**PROBLEM TO SOLVE**
Your response should contain each line of the data that includes "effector".

Data records:
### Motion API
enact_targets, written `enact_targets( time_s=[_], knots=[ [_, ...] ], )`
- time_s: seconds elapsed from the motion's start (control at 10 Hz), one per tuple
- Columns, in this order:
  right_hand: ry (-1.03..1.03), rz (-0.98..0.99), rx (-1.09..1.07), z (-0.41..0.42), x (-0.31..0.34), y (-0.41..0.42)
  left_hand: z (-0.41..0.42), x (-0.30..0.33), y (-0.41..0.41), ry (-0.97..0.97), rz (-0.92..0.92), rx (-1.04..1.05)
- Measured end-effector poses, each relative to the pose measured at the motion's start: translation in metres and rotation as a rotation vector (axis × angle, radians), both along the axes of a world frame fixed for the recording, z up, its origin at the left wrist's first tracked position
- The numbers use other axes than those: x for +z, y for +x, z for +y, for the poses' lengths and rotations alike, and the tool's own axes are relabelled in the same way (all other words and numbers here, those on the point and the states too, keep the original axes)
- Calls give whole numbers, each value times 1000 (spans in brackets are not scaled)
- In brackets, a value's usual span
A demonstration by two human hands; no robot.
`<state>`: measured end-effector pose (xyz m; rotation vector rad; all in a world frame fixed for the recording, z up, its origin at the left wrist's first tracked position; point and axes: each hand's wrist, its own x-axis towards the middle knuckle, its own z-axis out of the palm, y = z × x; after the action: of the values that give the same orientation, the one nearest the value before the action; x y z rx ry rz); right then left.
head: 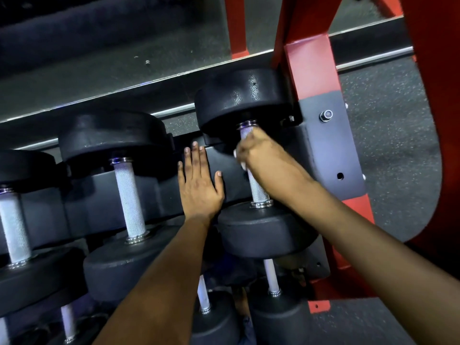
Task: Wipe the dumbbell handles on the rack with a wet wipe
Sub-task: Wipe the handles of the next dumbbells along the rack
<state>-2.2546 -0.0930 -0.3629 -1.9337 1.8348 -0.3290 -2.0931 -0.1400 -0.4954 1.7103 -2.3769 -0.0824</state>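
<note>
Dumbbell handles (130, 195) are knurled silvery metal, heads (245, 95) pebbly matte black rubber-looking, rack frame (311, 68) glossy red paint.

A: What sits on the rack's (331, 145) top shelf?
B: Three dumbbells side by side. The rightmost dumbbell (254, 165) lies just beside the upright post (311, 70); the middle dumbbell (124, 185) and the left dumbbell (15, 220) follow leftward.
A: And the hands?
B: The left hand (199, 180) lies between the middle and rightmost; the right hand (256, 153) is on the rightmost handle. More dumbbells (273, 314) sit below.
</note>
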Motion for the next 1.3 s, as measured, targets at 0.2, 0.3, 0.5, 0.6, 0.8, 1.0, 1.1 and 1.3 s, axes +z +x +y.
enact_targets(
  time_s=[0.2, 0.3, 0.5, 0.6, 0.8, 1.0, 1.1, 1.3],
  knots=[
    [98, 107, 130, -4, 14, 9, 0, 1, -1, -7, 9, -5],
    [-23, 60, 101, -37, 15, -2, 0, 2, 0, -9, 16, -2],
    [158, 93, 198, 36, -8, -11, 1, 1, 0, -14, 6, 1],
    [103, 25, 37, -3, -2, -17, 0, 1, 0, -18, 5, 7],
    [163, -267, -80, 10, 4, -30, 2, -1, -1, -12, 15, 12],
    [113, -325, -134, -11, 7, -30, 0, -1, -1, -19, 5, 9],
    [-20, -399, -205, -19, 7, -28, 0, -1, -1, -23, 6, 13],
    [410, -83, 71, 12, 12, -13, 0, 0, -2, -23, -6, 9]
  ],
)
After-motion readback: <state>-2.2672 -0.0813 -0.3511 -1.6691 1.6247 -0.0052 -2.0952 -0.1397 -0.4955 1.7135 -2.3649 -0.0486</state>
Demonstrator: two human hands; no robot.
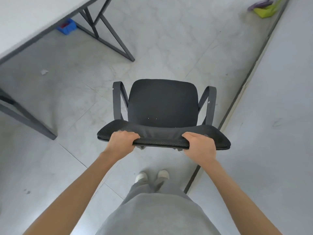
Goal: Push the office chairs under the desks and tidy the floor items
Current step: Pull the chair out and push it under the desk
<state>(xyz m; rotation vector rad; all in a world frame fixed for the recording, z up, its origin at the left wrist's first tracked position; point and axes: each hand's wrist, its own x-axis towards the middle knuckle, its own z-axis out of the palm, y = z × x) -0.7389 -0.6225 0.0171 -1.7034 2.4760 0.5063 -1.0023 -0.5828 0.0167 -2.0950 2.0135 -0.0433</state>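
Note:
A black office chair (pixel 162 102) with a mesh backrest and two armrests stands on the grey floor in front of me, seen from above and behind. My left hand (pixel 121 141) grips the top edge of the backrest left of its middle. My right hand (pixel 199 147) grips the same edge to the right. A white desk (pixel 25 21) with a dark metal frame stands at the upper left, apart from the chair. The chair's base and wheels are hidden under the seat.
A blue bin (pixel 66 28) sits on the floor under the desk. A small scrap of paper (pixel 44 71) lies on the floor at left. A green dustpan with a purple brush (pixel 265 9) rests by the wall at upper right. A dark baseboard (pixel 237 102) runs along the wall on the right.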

**RESULT OF THE EXERCISE**
- Measured end-effector poses, each relative to the pose measured at the motion's start: translation in metres and rotation as a rotation vector (axis × angle, radians), both along the axes of a world frame fixed for the recording, z up, its origin at the left wrist's first tracked position
`<state>`: measured end-effector pose (xyz m; rotation vector rad; all in a world frame fixed for the recording, z up, its origin at the left wrist's first tracked position; point and axes: each hand's wrist, its own x-axis towards the middle knuckle, its own z-axis out of the palm, y = z × x; after the action: of the values that give the same orientation, the one nearest the value before the action; x y z rx ry rz); right then left.

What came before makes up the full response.